ABS countdown | Law firms must embrace corporate governance
By Ian Muirhead
The requirement for compliance officers is an important step for a sector on the road to a more corporate ethos, says Ian Muirhead
The recent report from the SRA that 160 law firms are in serious financial difficulties, and that around 20 per cent of these are in the top 200, leaves no doubt that the profession is experiencing unprecedentedly challenging times. Among the reasons cited are the lingering effects of the recession, the referral fee ban, cuts to legal aid funding and civil justice reforms. However, the SRA's overriding concern is "poor financial practice across the piece".
At a time like this, firms have little time for changes in regulation, and an astonishingly large number have failed to meet the deadline for appointing compliance officers. The irony is that many seem not to realise that the demands of outcomes-focused regulation are exactly what they need if they are to get their houses in order, because it is based on the requirement for the management systems and controls which many firms lack, and of which financial controls form an integral part. A Law Society report flagged up the issue as far back as 2009, commenting in relation to ABS that "perhaps the main requirement for all of these (structural) options will be good and well developed management and skills only found in a minority of firms at present".
Compliant environment
The new SRA Principle 8 requires that firms should be run in accordance with sound financial and risk management principles. And Chapter 7 of the Code of Conduct requires a clear and effective governance structure and reporting lines, accompanied by systems and controls, as the basis for the creation of a "compliant environment".
However, it is clear that some solicitors still regard these concepts as alien. Legal Services Board CEO Chris Kenny recalled a conversation between Sir David Clementi and a solicitor who protested that he was a professional, not a businessman. Sir David's response was: "If you don't think you're running a business, pretty soon you won't be."
The requirement for compliance officers is an important step on the road to a corporate ethos, and the SRA has been at pains to emphasise that COLPs and COFAs will not be treated as fall guys. It explained in the introduction to Chapter 7 of the code that "overarching responsibility for the management of the business in the broadest sense rests with the managers". Firms should therefore as a first step define their organisational structure and the attendant individual responsibilities, and promulgate these to all members of staff. This should assist managing partners and CEOs to demand adherence to agreed policies and standards and put an end to the currently all too common cry "I couldn't possibly tell my partners what to do!".
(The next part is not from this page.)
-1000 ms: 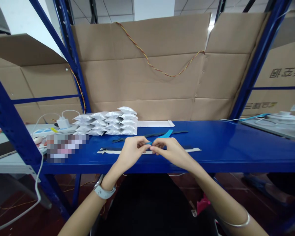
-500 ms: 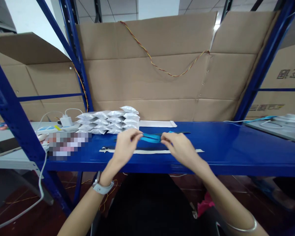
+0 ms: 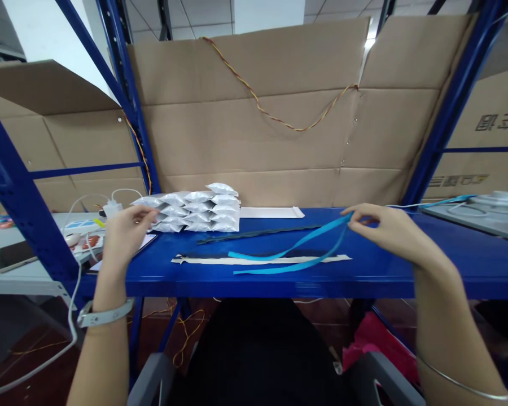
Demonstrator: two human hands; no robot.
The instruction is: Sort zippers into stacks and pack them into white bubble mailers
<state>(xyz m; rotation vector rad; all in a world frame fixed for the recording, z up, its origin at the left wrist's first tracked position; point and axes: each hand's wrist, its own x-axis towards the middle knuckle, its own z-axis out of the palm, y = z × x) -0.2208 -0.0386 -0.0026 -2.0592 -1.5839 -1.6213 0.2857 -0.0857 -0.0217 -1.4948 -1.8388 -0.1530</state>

Management's first role should be to create a business plan which takes account of the issues recorded in the Risk Register which a COLP and COFA are likely to have been given joint responsibility for maintaining. This might suitably grade risks by reference to likelihood and impact. It would also include reference not only to the SRA's standard indicators of whether drawings exceed profits or borrowings exceed net assets, but also considerations such as competition, property costs, the availability of funding and the sustainability of current business lines.
Team spirit
A major objective of management should be to develop a team spirit and to overcome the tendency on the part of some partners to guard their own clientele jealously as their personal property. The issue goes beyond the sharing of clients and extends to the need for consistent recording and up-dating of client information in a usable form on a firm-wide basis. Unfortunately, solicitors' IT systems invariably focus on case management rather than data management, and this means that law firms are poorly placed to take advantage of what is undoubtedly one of their most important assets, namely their client base. As has been repeatedly pointed out in various quarters of the sector, solicitors would benefit from taking a leaf out of the book of financial services firms, which have become adept at analysing client data and segmenting clients for marketing purposes by reference to criteria such as age, wealth, location or need, and thereby providing the basis of maintaining on-going client contact. With clients' approval this information can be shared with referring solicitors.
Management structure and business plan should be complemented by a compliance manual or plan incorporating firm-wide policies, some of which may be sourced from Lexcel, supported by file checks and audit trails. The more progressive firms are rising to the challenge and capitalising on the opportunities, but too many firms are resistant to change, some dominated by old-school practitioners anticipating their retirement, apparently unconcerned that "après moi, le deluge". They are likely to be among the casualties. The days when it made sense for solicitors ultimately to become owners, managers and practitioners in their practices are numbered.